Sir Condor Louis Laucke,  (9 November 1914 – 30 July 1993) was an Australian Liberal Party politician who served in both the South Australian House of Assembly and the Federal Senate, before becoming Lieutenant-Governor of South Australia.

Early life
Condor Laucke was the youngest son of a German immigrant, Friedrich Laucke, who had migrated to South Australia from Bremen in 1895. In 1899, his father established Laucke Mills at Greenock in South Australia's Barossa Valley. Laucke was educated at Immanuel College and the School of Mines in Adelaide, and after graduating, joined the family business, becoming Director and General Manager of what was now a large milling and stock feed enterprise in 1947.

State politics
Laucke was elected to the South Australian House of Assembly in the 1956 election, representing the Electoral district of Barossa as part of Sir Thomas Playford's Liberal and Country League government. He was re-elected in 1959 and 1962, and from 1962 to 1965 served as Government Whip and was regarded by colleagues as a potential future leader of the Liberal and Country League.

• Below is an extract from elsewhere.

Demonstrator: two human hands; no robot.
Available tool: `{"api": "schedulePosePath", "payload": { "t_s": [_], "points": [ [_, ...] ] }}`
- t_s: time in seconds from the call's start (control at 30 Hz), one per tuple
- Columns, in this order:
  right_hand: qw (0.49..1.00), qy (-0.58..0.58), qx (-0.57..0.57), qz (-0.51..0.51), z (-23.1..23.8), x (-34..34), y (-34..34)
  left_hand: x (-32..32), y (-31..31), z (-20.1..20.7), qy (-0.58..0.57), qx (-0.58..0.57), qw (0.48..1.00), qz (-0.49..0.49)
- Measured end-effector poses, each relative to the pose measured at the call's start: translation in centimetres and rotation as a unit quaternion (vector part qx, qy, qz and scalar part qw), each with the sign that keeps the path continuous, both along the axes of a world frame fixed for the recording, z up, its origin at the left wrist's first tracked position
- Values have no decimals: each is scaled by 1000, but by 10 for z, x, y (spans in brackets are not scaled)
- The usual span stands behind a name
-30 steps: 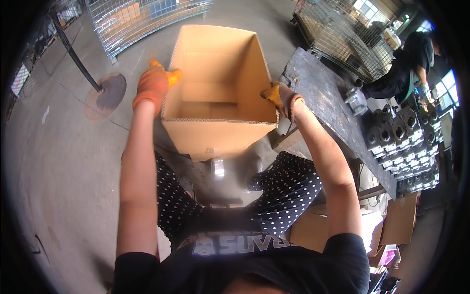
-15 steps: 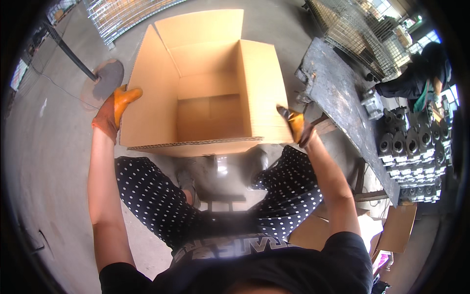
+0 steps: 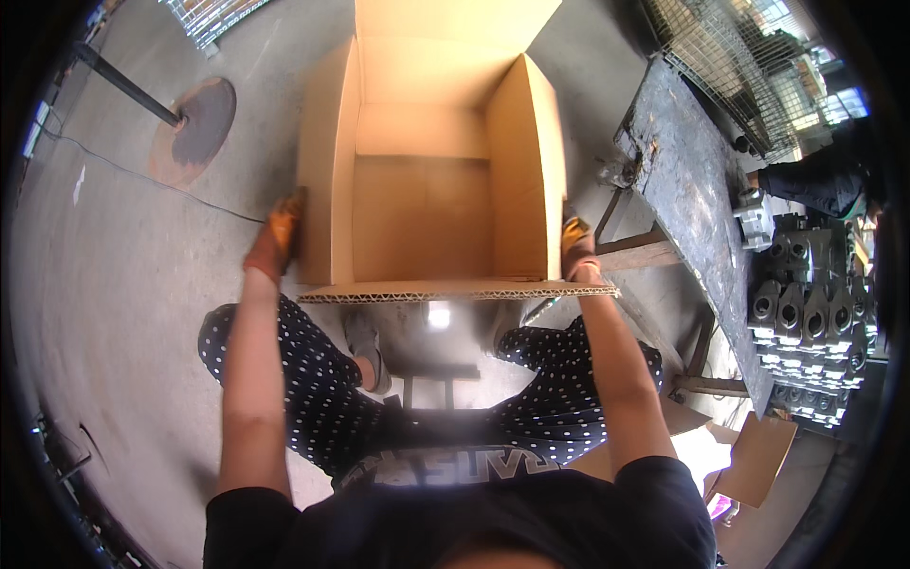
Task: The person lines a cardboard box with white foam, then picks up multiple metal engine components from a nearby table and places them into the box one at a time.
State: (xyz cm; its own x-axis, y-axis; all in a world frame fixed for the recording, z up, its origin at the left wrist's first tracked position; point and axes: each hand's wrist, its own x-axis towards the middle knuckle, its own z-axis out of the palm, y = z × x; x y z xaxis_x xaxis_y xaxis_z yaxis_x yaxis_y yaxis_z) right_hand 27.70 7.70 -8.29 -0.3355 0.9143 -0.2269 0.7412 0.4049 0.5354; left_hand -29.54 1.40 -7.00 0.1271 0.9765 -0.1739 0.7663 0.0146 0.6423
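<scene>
Both gloved hands, the left hand (image 3: 274, 237) and the right hand (image 3: 577, 248), are up against a big brown box (image 3: 424, 218) that is between them.

Well to the left of the left hand, a pole stands up from a round dark base (image 3: 209, 123). The left hand touches the outside of the left flap (image 3: 325, 175). A second ago both hands were at the top edge and the flaps stood up. Now the flaps lean out, and the hands are down along the sides. That makes the mouth wide, so I can see right to the bottom. The near flap (image 3: 455, 288) sticks out toward the spotted trousers (image 3: 318, 379), just below the hands. The right hand is by the outside of the right flap (image 3: 543, 152). Past it come a dark, scuffed table (image 3: 697, 190) and a pile of metal parts (image 3: 806, 313).

Some bits are hard to see. The left fingers are blurry. The far flap (image 3: 455, 24), up beyond both hands, is cut off at the top. Cardboard hides some right fingers, so I can't tell if either hand squeezes or just pushes. Far right, another worker (image 3: 810, 185) is mostly lost in the dark rim.
</scene>
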Motion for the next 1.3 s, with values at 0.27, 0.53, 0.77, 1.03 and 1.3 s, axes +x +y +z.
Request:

However Laucke lost his seat to Labor candidate Molly Byrne in the 1965 election which swept the Liberal and Country League from office after 32 years in government—an election campaign in which Barossa, where northern Adelaide urban sprawl was overflowing into an otherwise rural and conservative electorate, was particularly targeted by Labor.

Federal politics

Laucke then moved into Federal politics, being appointed as a Senator for South Australia to fill the vacancy left by the death of Senator Clive Hannaford, his term beginning on 2 November 1967. He represented South Australia until 1981, being re-elected in 1967, 1974 and 1975, and was President of the Australian Senate from 17 February 1976 until 30 June 1981.

Other activities
In 1974, Laucke was one of the founding members of the Barons of Barossa, an organisation formed to promote the Barossa Valley and its winemaking and grape growing industries, to preserve its heritage, traditions and standards, and to carry out philanthropic works.

On 30 December 1978, Laucke was made a Knight Commander of the Order of St Michael and St George "for Services to the Parliament of Australia."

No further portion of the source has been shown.